Dark energy’s acceleration effects were first discovered by observing distant supernovae in the late 1990s. This was done with Type Ia supernovae, which act as “standard candles,” meaning they have a predictable luminosity. So, the fainter one of these supernovae appears, the farther away it is. This makes them valuable for measuring distances across vast cosmic epochs. By observing their brightness and redshift (a proxy for distance, which is affected by the expansion of the universe), scientists can trace the history of cosmic expansion and infer the influence of dark energy.

It can also be studied by examining baryon acoustic oscillations (BAOs). BAOs are regular fluctuations in the density of visible matter caused by pressure waves in the early universe. Essentially, they cause galaxies to cluster more strongly at specific scales, which then change during different epochs as the universe expands. So, BAOs also provide a “standard ruler” for measuring distances over cosmic scales. Large surveys do this by creating maps of the universe, allowing astronomers to study the scale of BAOs to trace the expansion history of the universe and constrain dark energy parameters.

Another innovative approach to understanding dark energy involves analyzing the bending of light (gravitational lensing) from distant galaxies and clusters. By analyzing the distortions in the shapes and positions of galaxies caused by gravitational lensing, scientists can probe the distribution of dark matter and further infer the properties of dark energy by observing how its influence affects structures throughout the universe.

Our future is in dark energy’s hands

Ongoing and future surveys like the Dark Energy Survey (DES), the Legacy Survey of Space and Time (LSST), the Euclid mission, the Baryon Oscillation Spectroscopic Survey (BOSS), and the Hobby-Eberly Telescope Dark Energy Experiment (HETDEX) aim to expand our understanding of dark energy by observing larger volumes of the universe and refining cosmological measurements.

These multi-million-dollar, decade-long experiments might expose the answer to how dark energy has shaped our universe or how it may yet destroy the universe (or potentially reveal another!).

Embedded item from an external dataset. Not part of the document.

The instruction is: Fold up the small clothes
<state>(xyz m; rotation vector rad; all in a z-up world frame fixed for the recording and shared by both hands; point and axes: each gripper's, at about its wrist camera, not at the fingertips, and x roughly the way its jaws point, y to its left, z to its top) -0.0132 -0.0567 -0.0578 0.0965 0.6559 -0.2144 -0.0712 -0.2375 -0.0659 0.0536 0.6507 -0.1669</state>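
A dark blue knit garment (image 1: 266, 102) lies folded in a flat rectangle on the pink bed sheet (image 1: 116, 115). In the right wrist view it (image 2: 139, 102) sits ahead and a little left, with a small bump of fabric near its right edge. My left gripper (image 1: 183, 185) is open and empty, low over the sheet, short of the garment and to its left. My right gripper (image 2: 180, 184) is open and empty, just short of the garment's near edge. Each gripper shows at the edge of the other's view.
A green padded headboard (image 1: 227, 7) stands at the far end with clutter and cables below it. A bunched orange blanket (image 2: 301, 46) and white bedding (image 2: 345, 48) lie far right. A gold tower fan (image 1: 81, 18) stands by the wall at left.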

There are three theories about how dark energy could impact the fate of the universe. The first theory is heat death or the so-called Big Freeze. In this scenario, dark energy keeps pushing galaxies farther apart, causing the universe to become emptier and darker. Eventually, everything — including us if we’re still around — will reach a uniform temperature. To imagine a case like the Big Freeze, picture placing our balloon in the freezer. Eventually, with enough time, the balloon will reach the same temperature as the freezer, relinquishing all the properties we previously associated with how a balloon functions at room temperature. The same applies to our universe.

The second is a fascinating conjecture known as the Big Rip scenario. According to this hypothesis, the pervasive influence of dark energy will propel the universe’s expansion at an increasingly rapid pace. Ultimately, cosmologists theorize that this relentless acceleration will reach a point where it exerts a force so potent that it rends apart celestial entities. Equivalently, this is an example I’m sure all of us have experienced when blowing up a balloon. When you push too much air into the balloon too quickly, the balloon pops and is strewn around the room, leaving behind balloon fragments and stickers — or, in the cosmic case, galaxies and planets — that were blown apart.

The third scenario is called the Big Crunch, which is the opposite of expansion. It suggests that the effects of dark energy could change from causing the universe to expand to causing it to collapse. This would lead to everything collapsing in on itself and possibly resetting us back to the way things looked at the beginning of time. This would be like letting all the air out of our balloon and watching the chaotic universe fly around the room until it peacefully rests on the ground, waiting to be blown up again.